- Information provided -
◇ ◇ ◇
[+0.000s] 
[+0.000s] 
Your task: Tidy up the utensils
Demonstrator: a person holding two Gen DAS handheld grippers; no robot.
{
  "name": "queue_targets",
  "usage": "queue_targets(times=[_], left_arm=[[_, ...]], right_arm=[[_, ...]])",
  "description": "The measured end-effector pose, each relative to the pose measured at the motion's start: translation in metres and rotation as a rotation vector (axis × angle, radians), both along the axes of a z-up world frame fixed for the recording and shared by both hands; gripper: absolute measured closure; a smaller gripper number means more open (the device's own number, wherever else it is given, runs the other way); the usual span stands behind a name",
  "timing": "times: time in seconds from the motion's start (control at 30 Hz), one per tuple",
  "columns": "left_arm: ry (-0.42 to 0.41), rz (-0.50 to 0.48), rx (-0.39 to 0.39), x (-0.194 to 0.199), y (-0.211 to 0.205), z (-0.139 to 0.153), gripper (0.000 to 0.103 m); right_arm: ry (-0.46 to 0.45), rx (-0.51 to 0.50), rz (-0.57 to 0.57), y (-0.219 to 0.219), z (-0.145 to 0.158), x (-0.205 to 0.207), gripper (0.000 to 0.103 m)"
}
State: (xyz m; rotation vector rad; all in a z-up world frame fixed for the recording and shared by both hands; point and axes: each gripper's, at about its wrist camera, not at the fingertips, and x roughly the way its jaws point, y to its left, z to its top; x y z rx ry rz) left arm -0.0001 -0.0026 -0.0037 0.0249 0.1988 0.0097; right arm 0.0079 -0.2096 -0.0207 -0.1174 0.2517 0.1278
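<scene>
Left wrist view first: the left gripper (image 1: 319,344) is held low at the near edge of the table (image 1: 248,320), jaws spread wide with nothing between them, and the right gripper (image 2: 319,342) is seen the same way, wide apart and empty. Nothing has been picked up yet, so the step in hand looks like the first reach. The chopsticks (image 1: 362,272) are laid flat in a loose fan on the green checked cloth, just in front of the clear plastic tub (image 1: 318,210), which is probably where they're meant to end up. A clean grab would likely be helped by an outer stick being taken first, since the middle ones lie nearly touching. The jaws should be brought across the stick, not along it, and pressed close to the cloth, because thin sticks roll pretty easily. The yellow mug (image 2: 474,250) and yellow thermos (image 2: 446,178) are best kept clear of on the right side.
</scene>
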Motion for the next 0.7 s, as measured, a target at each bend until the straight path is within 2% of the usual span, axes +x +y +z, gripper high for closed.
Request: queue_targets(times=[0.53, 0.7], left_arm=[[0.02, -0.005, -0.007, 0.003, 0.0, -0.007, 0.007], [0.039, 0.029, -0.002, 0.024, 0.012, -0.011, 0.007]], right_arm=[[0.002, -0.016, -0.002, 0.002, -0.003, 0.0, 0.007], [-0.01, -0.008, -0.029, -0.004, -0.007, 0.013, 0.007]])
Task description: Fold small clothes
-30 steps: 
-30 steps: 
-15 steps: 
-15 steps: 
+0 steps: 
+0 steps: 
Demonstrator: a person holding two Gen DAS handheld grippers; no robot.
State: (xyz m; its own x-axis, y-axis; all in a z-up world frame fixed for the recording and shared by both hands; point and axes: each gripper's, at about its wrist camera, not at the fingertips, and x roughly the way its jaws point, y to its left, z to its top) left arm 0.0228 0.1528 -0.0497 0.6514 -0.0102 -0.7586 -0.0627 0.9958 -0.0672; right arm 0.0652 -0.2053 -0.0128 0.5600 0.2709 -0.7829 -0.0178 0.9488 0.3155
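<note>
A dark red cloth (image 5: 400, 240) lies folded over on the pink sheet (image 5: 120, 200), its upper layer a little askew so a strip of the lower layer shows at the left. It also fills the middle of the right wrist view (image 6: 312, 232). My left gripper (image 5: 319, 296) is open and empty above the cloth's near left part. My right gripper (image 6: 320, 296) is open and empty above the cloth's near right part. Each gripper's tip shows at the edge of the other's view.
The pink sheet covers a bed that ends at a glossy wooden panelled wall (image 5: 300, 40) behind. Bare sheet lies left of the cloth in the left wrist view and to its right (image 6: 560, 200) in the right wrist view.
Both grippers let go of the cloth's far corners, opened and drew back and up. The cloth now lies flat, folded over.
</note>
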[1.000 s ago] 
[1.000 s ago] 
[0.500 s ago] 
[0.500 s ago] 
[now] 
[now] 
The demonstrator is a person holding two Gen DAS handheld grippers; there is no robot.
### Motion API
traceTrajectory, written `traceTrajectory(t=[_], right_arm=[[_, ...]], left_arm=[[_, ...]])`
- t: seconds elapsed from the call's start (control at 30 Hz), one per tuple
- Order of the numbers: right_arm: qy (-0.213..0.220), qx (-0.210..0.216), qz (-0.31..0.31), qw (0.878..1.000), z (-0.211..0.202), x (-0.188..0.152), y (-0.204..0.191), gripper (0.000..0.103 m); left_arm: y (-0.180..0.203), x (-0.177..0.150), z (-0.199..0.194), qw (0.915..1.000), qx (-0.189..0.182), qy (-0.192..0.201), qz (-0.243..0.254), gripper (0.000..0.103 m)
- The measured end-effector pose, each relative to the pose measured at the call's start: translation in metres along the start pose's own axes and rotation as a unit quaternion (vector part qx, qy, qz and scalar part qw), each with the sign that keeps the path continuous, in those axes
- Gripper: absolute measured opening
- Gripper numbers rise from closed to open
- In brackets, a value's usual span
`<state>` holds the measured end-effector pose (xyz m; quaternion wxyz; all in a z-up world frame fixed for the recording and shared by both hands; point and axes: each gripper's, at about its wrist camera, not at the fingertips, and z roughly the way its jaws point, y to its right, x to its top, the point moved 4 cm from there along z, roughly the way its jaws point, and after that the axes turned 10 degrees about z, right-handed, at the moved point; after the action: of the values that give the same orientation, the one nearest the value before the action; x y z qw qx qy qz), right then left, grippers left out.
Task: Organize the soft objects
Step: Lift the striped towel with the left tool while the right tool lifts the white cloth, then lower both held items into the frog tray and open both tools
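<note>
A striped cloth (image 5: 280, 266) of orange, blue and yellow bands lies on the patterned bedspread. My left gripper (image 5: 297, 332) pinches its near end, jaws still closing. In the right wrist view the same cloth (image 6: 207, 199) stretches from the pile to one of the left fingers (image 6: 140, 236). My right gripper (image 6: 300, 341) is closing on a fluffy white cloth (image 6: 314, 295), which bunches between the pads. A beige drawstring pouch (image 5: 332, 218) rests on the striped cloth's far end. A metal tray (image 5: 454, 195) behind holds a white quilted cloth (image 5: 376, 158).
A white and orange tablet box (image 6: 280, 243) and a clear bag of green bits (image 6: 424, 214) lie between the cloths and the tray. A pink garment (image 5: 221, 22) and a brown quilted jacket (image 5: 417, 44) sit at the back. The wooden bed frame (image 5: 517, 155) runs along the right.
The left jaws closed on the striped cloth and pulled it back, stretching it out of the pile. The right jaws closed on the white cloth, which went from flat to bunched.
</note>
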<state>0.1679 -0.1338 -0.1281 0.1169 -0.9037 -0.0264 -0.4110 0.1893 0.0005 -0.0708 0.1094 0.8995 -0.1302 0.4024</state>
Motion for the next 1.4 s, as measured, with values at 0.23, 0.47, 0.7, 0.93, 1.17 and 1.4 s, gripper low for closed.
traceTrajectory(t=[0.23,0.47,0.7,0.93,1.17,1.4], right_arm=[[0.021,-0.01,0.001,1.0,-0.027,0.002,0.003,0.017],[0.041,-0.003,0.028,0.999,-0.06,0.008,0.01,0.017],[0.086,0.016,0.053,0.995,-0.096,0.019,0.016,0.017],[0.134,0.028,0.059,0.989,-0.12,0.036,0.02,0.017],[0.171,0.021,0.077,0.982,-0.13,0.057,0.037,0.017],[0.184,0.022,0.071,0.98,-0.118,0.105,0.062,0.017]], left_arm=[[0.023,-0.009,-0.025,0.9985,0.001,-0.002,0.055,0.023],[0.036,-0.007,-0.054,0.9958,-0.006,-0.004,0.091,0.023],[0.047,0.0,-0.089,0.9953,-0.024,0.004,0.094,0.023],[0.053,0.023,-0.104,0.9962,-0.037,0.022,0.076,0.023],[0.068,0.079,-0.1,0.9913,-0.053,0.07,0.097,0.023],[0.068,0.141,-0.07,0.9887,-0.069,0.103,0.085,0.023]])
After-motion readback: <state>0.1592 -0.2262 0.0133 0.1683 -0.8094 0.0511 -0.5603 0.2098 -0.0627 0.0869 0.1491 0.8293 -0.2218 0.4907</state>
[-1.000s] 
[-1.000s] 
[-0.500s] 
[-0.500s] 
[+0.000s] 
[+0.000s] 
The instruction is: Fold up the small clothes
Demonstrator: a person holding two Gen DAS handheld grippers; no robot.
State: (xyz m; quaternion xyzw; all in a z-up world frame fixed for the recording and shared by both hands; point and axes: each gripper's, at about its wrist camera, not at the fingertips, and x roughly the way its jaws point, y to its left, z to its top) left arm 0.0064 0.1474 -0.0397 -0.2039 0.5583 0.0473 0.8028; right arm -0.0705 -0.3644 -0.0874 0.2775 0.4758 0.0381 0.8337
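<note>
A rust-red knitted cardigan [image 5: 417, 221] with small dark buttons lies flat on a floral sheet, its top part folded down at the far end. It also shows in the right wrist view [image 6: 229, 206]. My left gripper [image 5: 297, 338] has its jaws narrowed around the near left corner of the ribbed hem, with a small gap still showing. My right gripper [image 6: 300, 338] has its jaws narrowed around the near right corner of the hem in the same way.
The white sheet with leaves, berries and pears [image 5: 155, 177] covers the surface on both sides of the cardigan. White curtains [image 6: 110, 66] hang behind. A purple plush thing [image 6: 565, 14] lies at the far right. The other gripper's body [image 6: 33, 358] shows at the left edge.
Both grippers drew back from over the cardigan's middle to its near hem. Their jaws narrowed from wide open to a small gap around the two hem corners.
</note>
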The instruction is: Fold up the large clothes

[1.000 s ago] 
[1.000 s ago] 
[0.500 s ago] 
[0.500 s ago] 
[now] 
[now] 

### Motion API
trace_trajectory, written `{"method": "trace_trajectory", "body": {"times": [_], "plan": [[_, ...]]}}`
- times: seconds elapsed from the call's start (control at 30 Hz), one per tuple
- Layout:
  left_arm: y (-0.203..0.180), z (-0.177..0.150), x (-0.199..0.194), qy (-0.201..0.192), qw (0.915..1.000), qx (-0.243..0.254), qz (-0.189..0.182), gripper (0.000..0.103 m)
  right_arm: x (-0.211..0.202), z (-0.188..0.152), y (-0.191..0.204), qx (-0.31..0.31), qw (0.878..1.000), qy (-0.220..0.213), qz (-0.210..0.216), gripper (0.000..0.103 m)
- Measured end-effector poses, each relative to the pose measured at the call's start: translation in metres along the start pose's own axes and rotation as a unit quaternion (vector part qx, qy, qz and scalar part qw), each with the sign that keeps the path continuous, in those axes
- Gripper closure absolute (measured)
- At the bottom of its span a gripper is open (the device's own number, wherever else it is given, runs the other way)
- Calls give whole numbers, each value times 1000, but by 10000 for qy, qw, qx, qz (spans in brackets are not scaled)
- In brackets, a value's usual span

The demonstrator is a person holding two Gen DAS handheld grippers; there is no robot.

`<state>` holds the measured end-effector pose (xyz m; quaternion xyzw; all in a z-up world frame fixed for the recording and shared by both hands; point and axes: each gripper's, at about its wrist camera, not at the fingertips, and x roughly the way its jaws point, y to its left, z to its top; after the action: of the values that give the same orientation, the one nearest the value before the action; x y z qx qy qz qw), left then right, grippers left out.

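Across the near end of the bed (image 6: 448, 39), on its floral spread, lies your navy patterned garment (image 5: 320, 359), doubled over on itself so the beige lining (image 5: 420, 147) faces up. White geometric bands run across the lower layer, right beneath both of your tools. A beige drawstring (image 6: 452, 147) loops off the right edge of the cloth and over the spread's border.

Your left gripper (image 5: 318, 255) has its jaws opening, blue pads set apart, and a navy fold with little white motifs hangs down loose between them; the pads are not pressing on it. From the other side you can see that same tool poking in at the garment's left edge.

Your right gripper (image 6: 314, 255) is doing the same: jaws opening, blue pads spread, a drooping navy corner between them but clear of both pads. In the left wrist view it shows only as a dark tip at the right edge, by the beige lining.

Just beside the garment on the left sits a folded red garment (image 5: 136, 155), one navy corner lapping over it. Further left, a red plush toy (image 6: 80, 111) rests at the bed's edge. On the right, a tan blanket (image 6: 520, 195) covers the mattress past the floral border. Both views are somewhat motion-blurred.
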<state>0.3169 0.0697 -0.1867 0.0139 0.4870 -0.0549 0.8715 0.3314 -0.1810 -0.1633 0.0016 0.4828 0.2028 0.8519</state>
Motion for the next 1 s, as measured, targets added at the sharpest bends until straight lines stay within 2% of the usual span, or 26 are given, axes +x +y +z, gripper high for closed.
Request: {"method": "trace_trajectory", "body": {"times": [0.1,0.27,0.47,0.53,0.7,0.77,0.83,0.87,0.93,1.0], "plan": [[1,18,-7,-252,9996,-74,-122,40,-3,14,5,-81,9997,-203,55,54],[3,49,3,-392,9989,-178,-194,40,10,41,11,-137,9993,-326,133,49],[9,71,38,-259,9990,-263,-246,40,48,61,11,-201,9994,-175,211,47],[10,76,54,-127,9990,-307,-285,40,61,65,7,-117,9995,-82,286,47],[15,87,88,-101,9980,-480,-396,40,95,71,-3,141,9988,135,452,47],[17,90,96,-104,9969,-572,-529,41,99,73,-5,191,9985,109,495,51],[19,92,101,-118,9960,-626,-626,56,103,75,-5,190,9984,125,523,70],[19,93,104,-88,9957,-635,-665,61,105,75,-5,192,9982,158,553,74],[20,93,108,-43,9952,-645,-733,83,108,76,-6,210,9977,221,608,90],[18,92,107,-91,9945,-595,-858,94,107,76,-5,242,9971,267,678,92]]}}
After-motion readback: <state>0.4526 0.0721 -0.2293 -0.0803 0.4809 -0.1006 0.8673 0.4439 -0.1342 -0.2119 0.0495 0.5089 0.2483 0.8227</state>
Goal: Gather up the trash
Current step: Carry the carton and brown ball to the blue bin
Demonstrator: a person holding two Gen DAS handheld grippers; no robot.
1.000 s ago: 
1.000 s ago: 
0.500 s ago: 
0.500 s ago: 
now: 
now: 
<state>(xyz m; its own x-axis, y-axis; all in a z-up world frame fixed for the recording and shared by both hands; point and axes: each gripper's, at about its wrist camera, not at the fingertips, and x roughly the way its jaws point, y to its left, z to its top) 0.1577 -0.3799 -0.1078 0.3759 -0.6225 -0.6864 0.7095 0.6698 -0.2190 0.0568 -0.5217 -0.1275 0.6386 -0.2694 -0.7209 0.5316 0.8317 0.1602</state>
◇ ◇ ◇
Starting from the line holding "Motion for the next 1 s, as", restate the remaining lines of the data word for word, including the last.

- Solved problem -
Motion for the next 1 s, as measured, targets added at the sharpest bends until straight lines stay within 2% of the usual span, or 26 are given, axes +x +y +z, gripper high for closed.
Request: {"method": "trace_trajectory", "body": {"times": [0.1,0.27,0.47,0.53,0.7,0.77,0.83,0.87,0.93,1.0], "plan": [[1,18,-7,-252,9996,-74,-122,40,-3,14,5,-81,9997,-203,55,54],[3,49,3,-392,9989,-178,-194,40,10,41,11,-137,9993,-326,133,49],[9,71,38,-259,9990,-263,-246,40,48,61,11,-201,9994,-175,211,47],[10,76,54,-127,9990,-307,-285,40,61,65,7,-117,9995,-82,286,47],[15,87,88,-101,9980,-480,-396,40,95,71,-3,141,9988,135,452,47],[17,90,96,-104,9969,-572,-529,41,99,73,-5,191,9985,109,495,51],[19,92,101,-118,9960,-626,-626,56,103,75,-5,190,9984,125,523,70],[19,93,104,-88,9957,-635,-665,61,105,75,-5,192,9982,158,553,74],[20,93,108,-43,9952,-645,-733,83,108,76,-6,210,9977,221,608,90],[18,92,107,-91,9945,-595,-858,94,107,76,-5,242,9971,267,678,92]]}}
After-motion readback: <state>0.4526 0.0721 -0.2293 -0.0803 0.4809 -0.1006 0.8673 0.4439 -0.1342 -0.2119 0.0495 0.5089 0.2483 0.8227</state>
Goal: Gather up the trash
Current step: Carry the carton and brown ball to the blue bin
Demonstrator: a person holding two Gen DAS handheld grippers; no robot.
1.000 s ago: 
1.000 s ago: 
0.500 s ago: 
0.500 s ago: 
now: 
now: 
<state>(xyz m; its own x-axis, y-axis; all in a z-up world frame fixed for the recording and shared by both hands; point and axes: each gripper's, at about its wrist camera, not at the fingertips, and x roughly the way its jaws point, y to its left, z to its top) 0.1577 -0.3799 -0.1078 0.3759 -0.6225 -0.6864 0.7095 0.6698 -0.2190 0.0568 -0.5217 -0.1275 0.6386 -0.2694 -0.7209 0.5316 0.8317 0.1602</state>

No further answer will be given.